- Born: 4 March 1988 Peterborough, England
- Died: 28 November 1994 (aged 6) Peterborough, England
- Cause of death: Strangulation
- Known for: Victim of murder

= Murder of Rikki Neave =

1994 child murder in Peterborough, England

Rikki Neave was a six-year-old boy who was murdered on 28 November 1994 by a 13-year-old boy, James Watson, in Peterborough, England. In 1996, his mother, Ruth Neave, was tried and acquitted of his murder. Watson was convicted of the murder in 2022 after new DNA evidence was found.

==Murder==
Rikki Neave was born on 4 March 1988 and lived on the Welland Estate in Peterborough, Cambridgeshire, England. On 28 November 1994, he was strangled by a 13-year-old boy, James Watson. His naked body was found in woods next to the A15 road the following day.

==Investigation==

=== Ruth Neave ===
At the time of the murder, Rikki's mother Ruth was the only adult living in the family house. Her neighbours shared that Ruth had a drug addiction and that her parenting skills were poor. She previously physically abused her children, claiming it was a form of discipline, and this attracted visits by the police and social services during the early 1990s. Many neighbours believed she had killed her son, and the police treated her as the prime suspect. In 1996, she was tried and acquitted of the murder. Before the trial, she had pleaded guilty to child cruelty offences, for which she was sentenced to seven years' imprisonment. Following her trial the police said they would not be looking for any other suspects related to Rikki's murder.

In 2014 the head of the local major crime unit met with Ruth, to discuss the case's evidence. He decided to open a cold case investigation, believing that Ruth wasn't responsible for the murder. Upon reopening the investigation, they found numerous issues with the evidence in the case. The wheelie bin where Rikki's clothes had found had been lost, and there was no record that the bin had been forensically examined. However, the cold case unit did find fibre samples that had been taken from Rikki's clothes in 1994. DNA testing found not only Rikki's DNA on these samples, but James Watson's.

=== James Watson ===
Watson was born on 1 April 1981 and was also from the Welland Estate. At the time of the murder he was 13 and lived in Woodgate children's home. Watson had convictions for various offences, and when he was 11 he sexually assaulted a five-year-old boy. Despite being aware of being gay, when Watson was 15, he had a sexual relationship with a girl who lived at Woodgate and they had a son. The girl claimed they had intercourse 5 times, and also alleged that during one instance of intercourse in the woods Watson strangled her during ejaculation, although Watson denied both claims, insisting they had intercourse only once.

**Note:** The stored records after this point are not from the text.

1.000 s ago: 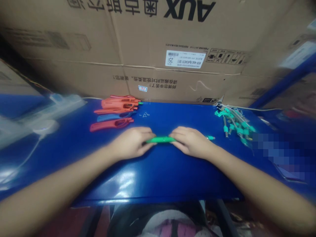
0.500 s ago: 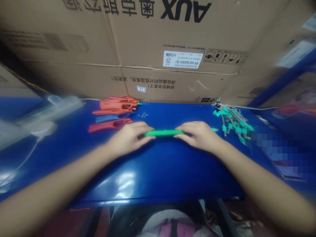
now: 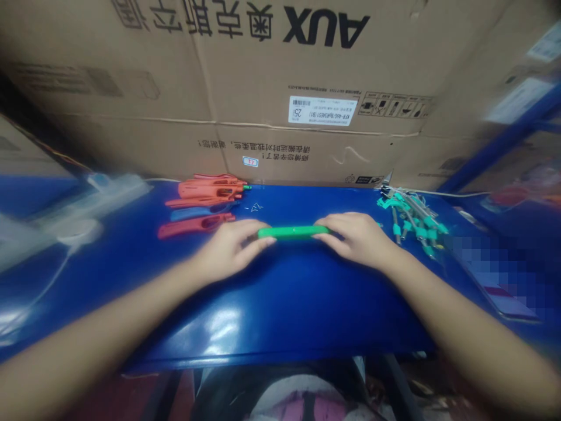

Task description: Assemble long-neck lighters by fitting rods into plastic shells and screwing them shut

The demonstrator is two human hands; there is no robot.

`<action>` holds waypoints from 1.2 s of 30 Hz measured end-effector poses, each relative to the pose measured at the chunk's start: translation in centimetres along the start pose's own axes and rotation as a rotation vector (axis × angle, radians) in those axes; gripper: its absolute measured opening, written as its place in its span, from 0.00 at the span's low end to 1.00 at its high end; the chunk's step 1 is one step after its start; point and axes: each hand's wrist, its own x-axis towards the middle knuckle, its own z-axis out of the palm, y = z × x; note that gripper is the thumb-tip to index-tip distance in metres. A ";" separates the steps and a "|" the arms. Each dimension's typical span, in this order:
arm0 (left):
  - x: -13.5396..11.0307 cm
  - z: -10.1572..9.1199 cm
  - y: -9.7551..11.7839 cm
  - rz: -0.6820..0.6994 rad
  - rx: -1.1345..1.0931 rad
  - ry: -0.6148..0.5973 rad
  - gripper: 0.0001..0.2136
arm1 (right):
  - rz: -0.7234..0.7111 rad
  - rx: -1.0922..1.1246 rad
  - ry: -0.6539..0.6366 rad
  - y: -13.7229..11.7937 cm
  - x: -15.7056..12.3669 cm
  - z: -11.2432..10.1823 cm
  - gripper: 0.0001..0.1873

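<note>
Plainly, the matter turns on the green piece (image 3: 293, 232) and how it spans the gap between the two hands: its long axis runs crosswise, left to right, roughly in line with the near edge of the surface (image 3: 284, 310). The left hand (image 3: 234, 242) has one end and the right hand (image 3: 357, 238) the other, so neither is nearer to it; each is on the piece. Both hands are closed down to a pinch, thumb on the near side and fingers mostly behind, and the middle of the piece shows bare between them. How firmly they press cannot be told, nor whether the piece touches the surface or is just above it. It lies straight ahead of the person, well in from the near edge. Beyond the left hand are the orange shells (image 3: 208, 188), bunched, with a blue shell (image 3: 199, 211) and a red shell (image 3: 190, 227) on their near side; the red one is closest to that hand. Some pale slivers (image 3: 254, 207) lie just past the left fingertips. Out beyond the right hand, and apart from it, is a heap of metal rods (image 3: 414, 216) with teal parts. Behind everything stands a large box (image 3: 258, 99), its print upside down.
</note>
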 end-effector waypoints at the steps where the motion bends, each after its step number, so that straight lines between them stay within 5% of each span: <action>1: 0.0 0.1 0.0 -0.047 -0.056 -0.021 0.12 | 0.020 -0.002 -0.016 -0.1 0.0 0.0 0.15; 5: -0.1 0.9 -0.5 -0.112 -0.144 -0.083 0.13 | 0.113 0.017 -0.175 -1.0 0.2 -0.1 0.17; 13: -0.4 1.2 -1.0 0.126 0.144 -0.165 0.20 | 0.152 0.212 -0.419 -2.4 0.7 -0.5 0.23; 29: -1.2 1.6 0.4 0.268 0.255 -0.271 0.15 | -0.247 0.214 -0.239 -4.1 -0.1 0.7 0.14; 36: -1.0 1.3 0.4 0.299 0.278 -0.265 0.16 | -0.226 0.183 -0.247 -3.7 -0.1 0.1 0.15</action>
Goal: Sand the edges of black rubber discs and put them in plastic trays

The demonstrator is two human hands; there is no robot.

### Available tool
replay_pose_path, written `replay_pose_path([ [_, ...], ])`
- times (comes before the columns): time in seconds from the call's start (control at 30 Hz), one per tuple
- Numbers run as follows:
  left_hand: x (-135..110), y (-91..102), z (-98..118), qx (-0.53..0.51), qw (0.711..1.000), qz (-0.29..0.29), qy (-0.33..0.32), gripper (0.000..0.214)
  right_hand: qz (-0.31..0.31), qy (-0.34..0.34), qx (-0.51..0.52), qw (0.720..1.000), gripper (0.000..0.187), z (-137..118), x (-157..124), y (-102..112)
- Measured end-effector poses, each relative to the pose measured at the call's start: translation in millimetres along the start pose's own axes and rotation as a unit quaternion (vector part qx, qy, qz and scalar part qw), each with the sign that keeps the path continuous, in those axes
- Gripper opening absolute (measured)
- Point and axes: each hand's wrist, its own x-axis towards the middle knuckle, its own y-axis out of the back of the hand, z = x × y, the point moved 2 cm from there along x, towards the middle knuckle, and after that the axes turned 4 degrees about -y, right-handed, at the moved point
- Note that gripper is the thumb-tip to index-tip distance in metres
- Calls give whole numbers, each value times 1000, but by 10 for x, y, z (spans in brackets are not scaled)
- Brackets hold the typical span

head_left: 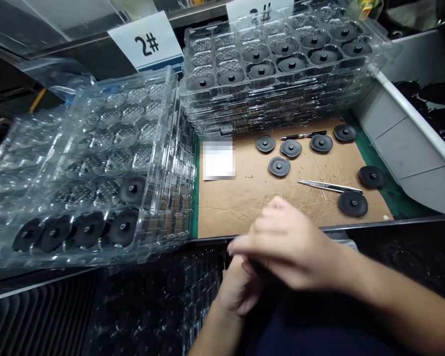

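Observation:
My right hand point(289, 242) is closed, its fingers curled, in front of the board's near edge. Close below it and partly covered by it is my left hand point(241, 289), with its fingers bent inward. A dark shape shows between the two hands, but its kind is hidden by the fingers and blur. Beyond my hands, several black discs with small central hubs lie on a brown cardboard sheet point(241, 207); among them are a disc point(279, 166) at the middle and another disc point(353, 203) to the right. A pair of metal tweezers point(326, 186) touches the right-hand disc.
A stack of clear plastic trays point(159, 198) stands at left, with black discs in its front pockets. Another clear tray stack point(222, 106) holds discs at the back. A pen point(303, 135) and white paper point(218, 160) lie on the cardboard. A grey-white side wall point(400, 133) borders the right.

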Motion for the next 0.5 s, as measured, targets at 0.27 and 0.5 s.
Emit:
replay_pose_path([
  [0.27, -101, 51, 35, -249, 959, -106, 88, 63, 26, -162, -21, 986, 20, 1138, -162, -508],
  [0.5, -38, 169, 39, -159, 985, -59, 24, 65, 148, -219, -75, 962, 30, 847, -789, -640],
])
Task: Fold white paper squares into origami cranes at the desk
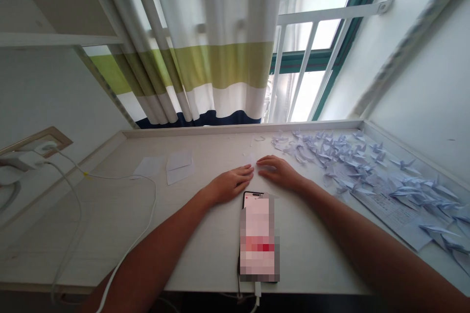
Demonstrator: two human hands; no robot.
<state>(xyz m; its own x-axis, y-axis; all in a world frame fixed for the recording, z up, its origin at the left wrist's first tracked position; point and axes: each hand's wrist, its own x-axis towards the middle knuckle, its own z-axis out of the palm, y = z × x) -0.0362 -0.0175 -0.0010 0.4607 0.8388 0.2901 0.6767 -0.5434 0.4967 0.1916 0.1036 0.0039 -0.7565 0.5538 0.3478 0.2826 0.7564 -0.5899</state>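
Observation:
My left hand [232, 183] lies on the white table with its fingers stretched out flat, the tips at a small piece of white paper [251, 158]. Facing it, my right hand [278, 171] rests with bent fingers and the thumb apart, its fingertips close to the same paper's right side. The paper is pale against the table and partly covered, so its folds cannot be made out. Just below the hands lies a phone [259, 234] with its screen lit and blurred. To the right of my right hand spreads a heap of folded white paper cranes [330, 151].
Loose white paper sheets [179, 167] lie left of my hands. A printed sheet [392, 210] sits under some cranes. A white cable [154, 195] runs from the wall socket [47, 145] across my left forearm. Behind the table's raised rim [220, 130] hang curtains [223, 58].

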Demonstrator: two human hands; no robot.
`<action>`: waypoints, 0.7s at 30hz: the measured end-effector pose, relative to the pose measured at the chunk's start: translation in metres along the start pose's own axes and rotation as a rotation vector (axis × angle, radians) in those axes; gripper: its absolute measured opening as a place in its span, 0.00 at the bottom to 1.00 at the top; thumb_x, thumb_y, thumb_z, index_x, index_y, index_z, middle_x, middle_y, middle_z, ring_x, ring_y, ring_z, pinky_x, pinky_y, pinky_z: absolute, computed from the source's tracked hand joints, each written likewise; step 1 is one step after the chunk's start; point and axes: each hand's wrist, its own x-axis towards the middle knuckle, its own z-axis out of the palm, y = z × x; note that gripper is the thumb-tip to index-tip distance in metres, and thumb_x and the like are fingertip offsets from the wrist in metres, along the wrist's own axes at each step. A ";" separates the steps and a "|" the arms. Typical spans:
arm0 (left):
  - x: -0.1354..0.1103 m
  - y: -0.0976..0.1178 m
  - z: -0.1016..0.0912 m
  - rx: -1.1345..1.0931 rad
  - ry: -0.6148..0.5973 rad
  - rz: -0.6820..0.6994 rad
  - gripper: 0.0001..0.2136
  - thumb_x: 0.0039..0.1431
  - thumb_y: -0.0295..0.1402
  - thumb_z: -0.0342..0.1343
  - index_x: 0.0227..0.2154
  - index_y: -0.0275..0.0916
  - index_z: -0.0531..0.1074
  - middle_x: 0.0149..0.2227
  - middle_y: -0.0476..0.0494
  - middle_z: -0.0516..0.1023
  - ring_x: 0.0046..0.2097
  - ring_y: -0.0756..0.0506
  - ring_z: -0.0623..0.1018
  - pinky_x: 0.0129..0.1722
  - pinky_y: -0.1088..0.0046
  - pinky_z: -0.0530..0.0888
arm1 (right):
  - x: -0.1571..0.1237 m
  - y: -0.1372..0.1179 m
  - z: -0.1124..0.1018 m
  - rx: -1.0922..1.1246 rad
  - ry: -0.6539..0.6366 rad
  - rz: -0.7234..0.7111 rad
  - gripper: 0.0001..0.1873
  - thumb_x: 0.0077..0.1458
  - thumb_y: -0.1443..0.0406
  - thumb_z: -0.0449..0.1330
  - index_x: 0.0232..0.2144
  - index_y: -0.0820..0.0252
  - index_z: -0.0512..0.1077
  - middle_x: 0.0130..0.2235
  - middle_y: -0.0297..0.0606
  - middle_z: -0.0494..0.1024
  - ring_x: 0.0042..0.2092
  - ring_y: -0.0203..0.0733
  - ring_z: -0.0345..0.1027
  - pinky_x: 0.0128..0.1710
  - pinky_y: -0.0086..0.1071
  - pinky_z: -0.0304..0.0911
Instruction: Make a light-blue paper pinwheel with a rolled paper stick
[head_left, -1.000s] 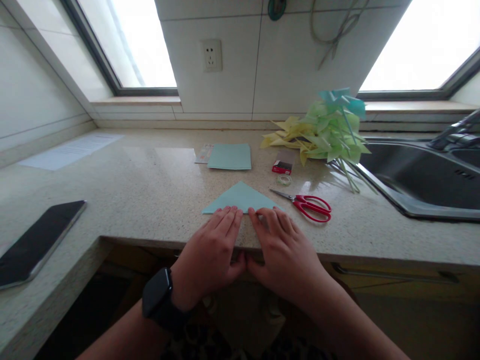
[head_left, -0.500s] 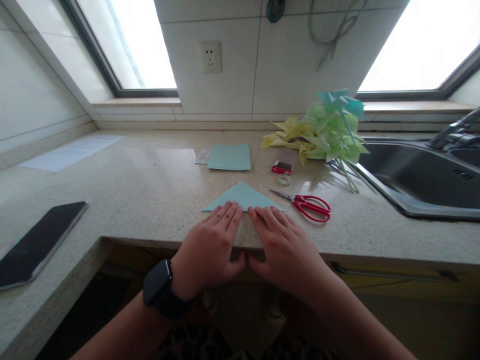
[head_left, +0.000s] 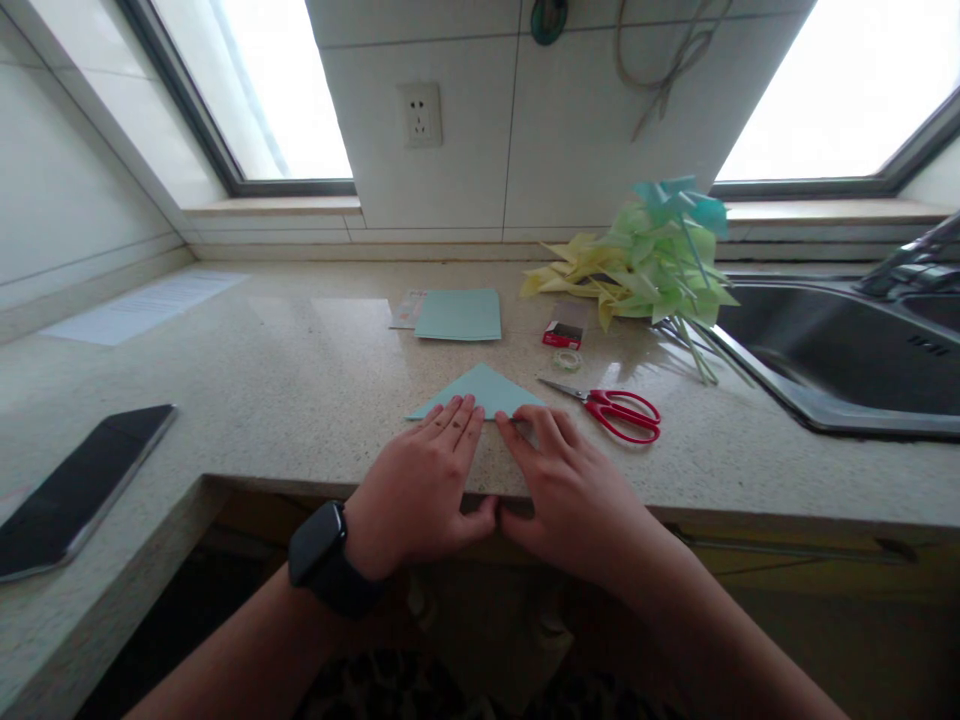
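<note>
A light blue sheet of paper (head_left: 484, 388), folded into a triangle, lies on the counter with its point facing away from me. My left hand (head_left: 427, 470) rests with straight fingers flat on the left part of its near folded edge. On the right part of that edge are the fingertips of my right hand (head_left: 559, 460), its fingers somewhat bent and apart. Both thumbs hang below the counter's front edge. Just right of the paper lie scissors (head_left: 611, 408) with red handles, blades pointing left.
Behind the triangle sits a stack of light blue paper (head_left: 457, 315). A small red box (head_left: 562, 335) and a tape roll (head_left: 567, 359) are beside paper pinwheels (head_left: 667, 250). A sink (head_left: 810, 350) is at right, a phone (head_left: 79, 490) at left, a printed sheet (head_left: 146, 305) behind it.
My right hand's fingers have gone from nearly straight to more bent, lifting at the knuckles. My left hand stays almost where it was on the folded edge.
</note>
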 end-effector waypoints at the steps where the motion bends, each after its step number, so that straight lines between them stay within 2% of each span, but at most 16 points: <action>1: 0.001 0.000 -0.001 0.001 -0.006 -0.002 0.42 0.58 0.46 0.56 0.67 0.19 0.58 0.70 0.20 0.57 0.71 0.30 0.59 0.70 0.53 0.59 | 0.000 0.000 -0.001 0.005 -0.004 0.002 0.41 0.52 0.57 0.62 0.65 0.74 0.64 0.59 0.58 0.68 0.61 0.63 0.60 0.62 0.52 0.63; 9: 0.003 0.000 -0.003 0.008 -0.043 -0.019 0.39 0.64 0.47 0.50 0.68 0.20 0.56 0.71 0.21 0.55 0.72 0.32 0.57 0.70 0.55 0.59 | 0.005 0.003 -0.013 0.028 -0.037 -0.002 0.39 0.56 0.54 0.59 0.63 0.73 0.66 0.55 0.54 0.72 0.57 0.59 0.65 0.61 0.49 0.64; 21: 0.008 -0.004 -0.007 0.015 -0.088 -0.022 0.35 0.65 0.39 0.48 0.69 0.20 0.55 0.72 0.22 0.52 0.73 0.34 0.54 0.71 0.55 0.56 | 0.011 0.009 -0.018 0.012 -0.058 -0.017 0.37 0.58 0.48 0.60 0.61 0.68 0.68 0.56 0.54 0.71 0.58 0.61 0.63 0.61 0.53 0.63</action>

Witnesses had seen Watson playing with Rikki on the day of his disappearance in 1994. When initially questioned by the police, he claimed he'd never been near Rikki. But when he was questioned again by the cold case unit, he claimed he possibly lifted Rikki to see over a fence. Police investigation found footage from 1994, that showed the estate redevelopment, and proved that the fence had not been in place at the time of Rikki's murder. Watson was arrested for the murder in April 2016.

After his arrest, Watson fled to Portugal and was extradited back to the UK. He was tried for murder at London's Old Bailey from 18 January to 21 April 2022. Amongst other evidence against him was new DNA findings which revealed his DNA was on Rikki's clothing. Watson was convicted of the murder and on 24 June he was sentenced to life by judge Mrs Justice McGowan, with a minimum of 15 years.

In June 2023, Watson was granted permission to appeal his conviction. His lawyer argued before the Court of Appeal that Watson was not able to get a fair trial because too much of the evidence from which the killer's DNA could have been recovered was lost or destroyed in the intervening years. On 4 September, an appeals panel of three judges upheld the conviction, ruling that Watson had received a fair trial.